ZFS - consistent replication of VMs with database applications

rholighaus

Well-Known Member
Dec 15, 2016
97
8
48
60
Berlin
I want to migrate existing Windows Server 2012R2 VMs from Hyper-V to Proxmox. The VMs in question are either based on Oracle or MS SQL databases running within the VM. Currently, they are backed up via a commercial backup solution that backs up the VM disks on the Hyper-V host. As those VMs are mission crtitical, I cannot afford tomtake any risk of inconsistency in backups.

I‘m also running containers with Mysql inside and wonder if pve ZFS replication would be consistent as I can only see a file system freeze & thaw but no interaction with Mysql.

I love the way ZFS snapshots can be used for incremental backups on file system level but haven’t found anything about consistency of pve ZFS replication with VMs (nor containers).

Has anyone made experience and can share?
 
Best practice is to do a logswitch in your database on the VM, sync the changes to disk (with sync on Linux, maybe something different works on Windows too) and then do the ZFS snapshot.
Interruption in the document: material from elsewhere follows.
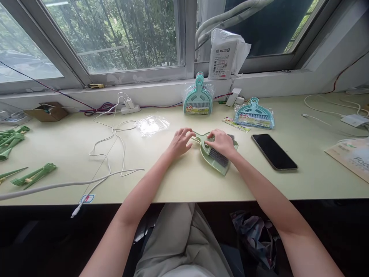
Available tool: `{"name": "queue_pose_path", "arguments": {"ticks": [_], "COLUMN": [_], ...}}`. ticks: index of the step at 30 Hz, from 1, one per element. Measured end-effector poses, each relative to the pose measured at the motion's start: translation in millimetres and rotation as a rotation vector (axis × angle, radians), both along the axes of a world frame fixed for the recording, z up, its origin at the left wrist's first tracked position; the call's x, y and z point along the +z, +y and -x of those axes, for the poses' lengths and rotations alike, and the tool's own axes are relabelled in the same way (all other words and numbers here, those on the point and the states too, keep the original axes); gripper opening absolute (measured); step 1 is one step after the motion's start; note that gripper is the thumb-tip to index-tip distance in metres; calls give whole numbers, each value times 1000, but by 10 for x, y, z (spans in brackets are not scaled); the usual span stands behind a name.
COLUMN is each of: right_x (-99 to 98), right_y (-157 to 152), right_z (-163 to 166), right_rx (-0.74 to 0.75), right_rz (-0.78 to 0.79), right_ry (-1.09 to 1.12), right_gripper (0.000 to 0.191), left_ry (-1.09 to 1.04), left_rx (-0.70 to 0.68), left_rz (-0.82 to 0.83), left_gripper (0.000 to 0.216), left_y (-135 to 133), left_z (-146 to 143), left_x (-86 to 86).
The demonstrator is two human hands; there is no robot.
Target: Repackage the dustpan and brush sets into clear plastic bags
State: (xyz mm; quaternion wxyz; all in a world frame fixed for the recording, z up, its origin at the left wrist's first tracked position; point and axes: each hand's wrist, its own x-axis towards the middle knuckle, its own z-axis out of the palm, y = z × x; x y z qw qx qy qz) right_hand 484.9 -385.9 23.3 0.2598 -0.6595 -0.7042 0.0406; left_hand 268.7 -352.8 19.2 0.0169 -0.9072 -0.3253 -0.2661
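Observation:
A small pale green dustpan with a grey-bristled brush (216, 157) lies on the desk in front of me. My left hand (181, 141) rests at the tip of its handle, fingers curled onto it. My right hand (221, 142) presses down on the brush where handle meets bristles, fingers bent over it. Two packaged teal dustpan sets sit behind: one (198, 96) leaning upright against the window sill, another (254, 114) lying flat to the right. An empty clear plastic wrapper (152, 124) lies to the left.
A black phone (273, 151) lies right of the dustpan. White cables (109, 146) trail across the left of the desk, with green plastic pieces (31, 176) at the far left. A cardboard box (47, 111), a power strip (130, 109) and a white packet (224, 54) sit along the sill.

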Motion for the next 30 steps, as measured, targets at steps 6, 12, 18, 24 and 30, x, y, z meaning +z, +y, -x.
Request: {"name": "queue_pose_path", "arguments": {"ticks": [6, 12, 18, 24, 30], "right_x": [144, 133, 59, 90, 99], "right_y": [-55, -49, -8, -25, -25], "right_z": [-60, -78, -52, -36, -35], "right_rx": [95, 139, 183, 156, 147], "right_rz": [133, 213, 178, 205, 206], "right_ry": [-50, -22, 17, 70, 89], "right_gripper": [17, 17, 19, 19, 18], "left_ry": [14, 46, 126, 138, 108], "left_rx": [-58, -7, -68, -58, -51], "left_rz": [71, 11, -7, -37, 49], "left_gripper": [41, 34, 31, 34, 36], "left_y": [126, 131, 128, 108, 62], "left_z": [80, 34, 37, 38, 15], "left_x": [-89, -118, -148, -136, -103]}}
This is similar what you would do with qemu-agent and backup.
 
Hi,

I am some bad and good experiences regarding let say mysql (i guess perconadb is almost the same like mysql).
If your mysql app have a good design, all querry that make a write will use sql transactions. So from mysql perspective, a write is ok if all write operations are OK. This opperations are also recorded in intendlog if I remember ... So let say that in a middle of a transaction, you will start a snapshot, who will be replicated on a remote box. Then your mysql it will be broken. You will start on the remote host your replicated VM/container. Mysql will see that some write operations are not committed to the disk (intendlog). In worst case, mysql will not have on disk your last sql transaction. But any other data is ok.

Now in real world, I use this zfs send/receive in a non Proxmox environment, and I do not have any inconsistent mysql problem(and without any linux flush before snapshot). And I have all the problems that someone can imagine (electricity problems, bad networks, .... ). But I set the zfs flushing time from 5 sec default to 3 sec. So even I power off from server button it was ok , luky me ;). I do zfs send-recive at 5 minutes.
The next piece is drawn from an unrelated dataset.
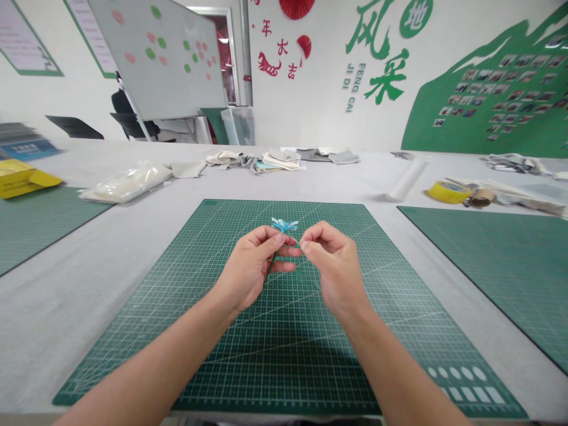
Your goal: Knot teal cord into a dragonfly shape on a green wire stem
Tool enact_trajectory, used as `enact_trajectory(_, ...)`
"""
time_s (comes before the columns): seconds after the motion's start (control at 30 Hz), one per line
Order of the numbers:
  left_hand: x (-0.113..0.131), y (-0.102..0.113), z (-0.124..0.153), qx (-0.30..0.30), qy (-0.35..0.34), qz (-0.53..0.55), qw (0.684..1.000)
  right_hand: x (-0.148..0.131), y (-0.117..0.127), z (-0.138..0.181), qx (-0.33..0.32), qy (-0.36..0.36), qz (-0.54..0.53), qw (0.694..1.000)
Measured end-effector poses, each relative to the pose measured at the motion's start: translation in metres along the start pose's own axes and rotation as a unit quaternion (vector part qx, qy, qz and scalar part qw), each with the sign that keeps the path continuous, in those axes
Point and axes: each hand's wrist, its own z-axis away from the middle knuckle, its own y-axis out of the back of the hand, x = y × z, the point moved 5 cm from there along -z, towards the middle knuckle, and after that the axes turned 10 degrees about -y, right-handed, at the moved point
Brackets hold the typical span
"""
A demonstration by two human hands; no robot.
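Big grey surface (89, 284) with a green cutting mat (284, 355) in the middle. Over the mat, both hands close together. Left hand (251, 269) curled, thumb and first finger pinched tight on a little blue tuft (284, 224) with a thin dark stem (271, 264), other fingers loose. Right hand (332, 266) just beside it, fingertips pinched together right by the tuft; hard to tell if gripping it too. Far left, a yellow box (18, 177), inside hidden. Near it, a clear bag (128, 182) full of white stuff.
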Motion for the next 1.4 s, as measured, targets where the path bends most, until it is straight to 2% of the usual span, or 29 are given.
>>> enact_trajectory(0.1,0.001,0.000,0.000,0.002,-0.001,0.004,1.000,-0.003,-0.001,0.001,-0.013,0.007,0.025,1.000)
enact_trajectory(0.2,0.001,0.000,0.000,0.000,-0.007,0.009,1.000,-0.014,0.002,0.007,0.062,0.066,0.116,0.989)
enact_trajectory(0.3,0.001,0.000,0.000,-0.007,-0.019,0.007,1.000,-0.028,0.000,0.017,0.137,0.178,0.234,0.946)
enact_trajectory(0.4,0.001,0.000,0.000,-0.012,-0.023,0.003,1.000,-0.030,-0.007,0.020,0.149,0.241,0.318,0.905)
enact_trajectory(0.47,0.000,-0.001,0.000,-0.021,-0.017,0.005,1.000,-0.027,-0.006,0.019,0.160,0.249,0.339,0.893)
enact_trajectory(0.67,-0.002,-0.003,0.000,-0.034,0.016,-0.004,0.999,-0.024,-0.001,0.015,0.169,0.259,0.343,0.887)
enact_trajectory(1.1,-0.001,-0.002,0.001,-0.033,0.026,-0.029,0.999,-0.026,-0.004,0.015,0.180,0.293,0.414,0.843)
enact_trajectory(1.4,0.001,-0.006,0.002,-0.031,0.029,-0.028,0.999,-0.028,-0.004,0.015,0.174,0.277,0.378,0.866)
But is one big risk : you must be 100% that your zfs replication is working ... ;)

Another option if you want to be 110% sure, is to use a perconadb cluster insted of mysql( is a perconadb-cluster install and copy/paste mysql db files). In this case nothing can go wrong, but you need at least 3 mysql hosts. I use this scenario for 3 years when I can, because zfs+perconadb-cluster is for me "best of the best", and I can survive for a long time ... even for days when 1 perconadb host is down. This last scenario need many hours until you finish, but you do it one time and then forget.


Last note: the biggest problem is to "make pece" between mysql, proxmox and zfs :) Any others problems are only small details ;)
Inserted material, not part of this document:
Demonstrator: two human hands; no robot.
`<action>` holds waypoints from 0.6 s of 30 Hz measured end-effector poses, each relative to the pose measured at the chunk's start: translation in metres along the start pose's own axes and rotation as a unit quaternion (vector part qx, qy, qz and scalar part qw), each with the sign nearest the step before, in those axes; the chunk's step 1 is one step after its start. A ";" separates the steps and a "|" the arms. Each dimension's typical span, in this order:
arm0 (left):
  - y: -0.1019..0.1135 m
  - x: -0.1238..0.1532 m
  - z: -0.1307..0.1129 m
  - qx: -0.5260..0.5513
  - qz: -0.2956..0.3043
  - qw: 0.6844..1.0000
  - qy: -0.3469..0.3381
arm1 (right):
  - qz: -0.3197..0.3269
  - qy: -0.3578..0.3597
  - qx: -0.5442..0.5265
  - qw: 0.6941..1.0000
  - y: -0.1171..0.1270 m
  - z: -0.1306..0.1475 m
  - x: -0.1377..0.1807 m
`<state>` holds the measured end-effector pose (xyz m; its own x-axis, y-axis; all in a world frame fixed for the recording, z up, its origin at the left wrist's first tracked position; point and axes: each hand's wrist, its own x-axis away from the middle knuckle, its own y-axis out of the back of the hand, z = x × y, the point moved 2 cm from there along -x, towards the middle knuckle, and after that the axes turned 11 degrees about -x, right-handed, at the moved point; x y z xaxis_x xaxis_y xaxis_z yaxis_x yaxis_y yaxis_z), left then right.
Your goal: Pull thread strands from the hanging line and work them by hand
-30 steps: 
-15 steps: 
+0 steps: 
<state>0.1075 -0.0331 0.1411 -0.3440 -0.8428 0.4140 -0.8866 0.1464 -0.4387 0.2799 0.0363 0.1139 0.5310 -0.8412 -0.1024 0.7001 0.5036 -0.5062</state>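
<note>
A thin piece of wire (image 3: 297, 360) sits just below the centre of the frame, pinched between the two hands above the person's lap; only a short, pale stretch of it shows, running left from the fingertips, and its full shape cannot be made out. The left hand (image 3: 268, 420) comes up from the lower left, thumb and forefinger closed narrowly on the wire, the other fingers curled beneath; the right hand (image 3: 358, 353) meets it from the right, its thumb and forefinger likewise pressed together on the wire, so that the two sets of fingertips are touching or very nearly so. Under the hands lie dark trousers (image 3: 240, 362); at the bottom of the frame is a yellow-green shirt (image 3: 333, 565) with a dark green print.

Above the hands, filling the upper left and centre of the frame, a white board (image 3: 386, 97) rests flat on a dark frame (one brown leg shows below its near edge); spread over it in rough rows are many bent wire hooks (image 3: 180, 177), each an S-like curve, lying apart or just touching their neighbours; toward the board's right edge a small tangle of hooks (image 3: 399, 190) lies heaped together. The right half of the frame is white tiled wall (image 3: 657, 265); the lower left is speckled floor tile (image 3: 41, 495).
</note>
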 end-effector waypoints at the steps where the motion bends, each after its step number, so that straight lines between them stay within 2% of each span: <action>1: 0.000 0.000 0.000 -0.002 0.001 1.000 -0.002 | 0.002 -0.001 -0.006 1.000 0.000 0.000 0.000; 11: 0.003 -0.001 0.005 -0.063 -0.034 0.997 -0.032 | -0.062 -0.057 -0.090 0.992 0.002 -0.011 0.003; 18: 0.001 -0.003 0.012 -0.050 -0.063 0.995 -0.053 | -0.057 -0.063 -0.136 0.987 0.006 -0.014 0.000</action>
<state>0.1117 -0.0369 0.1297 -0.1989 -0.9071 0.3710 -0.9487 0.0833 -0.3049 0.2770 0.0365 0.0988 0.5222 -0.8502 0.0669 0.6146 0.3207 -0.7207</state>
PS: I am sorry for my astonished english language - it is a nightmare for me :)
 
Last edited:
I want to migrate existing Windows Server 2012R2 VMs from Hyper-V to Proxmox. The VMs in question are either based on Oracle or MS SQL databases running within the VM. Currently, they are backed up via a commercial backup solution that backs up the VM disks on the Hyper-V host. As those VMs are mission crtitical, I cannot afford tomtake any risk of inconsistency in backups.

I‘m also running containers with Mysql inside and wonder if pve ZFS replication would be consistent as I can only see a file system freeze & thaw but no interaction with Mysql.

I love the way ZFS snapshots can be used for incremental backups on file system level but haven’t found anything about consistency of pve ZFS replication with VMs (nor containers).

Has anyone made experience and can share?


If you want to run any DB in a windows enviroment/ VM you can use ... urbackup. More about this if you realy want to use this scenario; )
 
Hi guletz, thank you for your recommendation. I like the idea of urbackup and will look into it.

But my main problem is: Does Proxmox ensure that the snapshots created for the new replication feature will be consistent? If you have a look at znapzend for example (https://github.com/oetiker/znapzend), they provide hooks for scripts to be called before and after a snapshot, allowing you to e.g. "FLUSH TABLES WITH READ LOCK" in MySQL inside the container/VM.

All I can see in the PVE logs is that PVE freezes and thaws the file systems, which may or may not trigger a database flush in e.g. Windows VMs - I don't know enough about what the guest-fsfreeze-freeze / guest-fsfreeze-thaw command do to a database running like e.g. Oracle inside a Windows Server VM.
 
All I can see in the PVE logs is that PVE freezes and thaws the file systems, which may or may not trigger a database flush in e.g. Windows VMs - I don't know enough about what the guest-fsfreeze-freeze / guest-fsfreeze-thaw command do to a database running like e.g. Oracle inside a Windows Server VM.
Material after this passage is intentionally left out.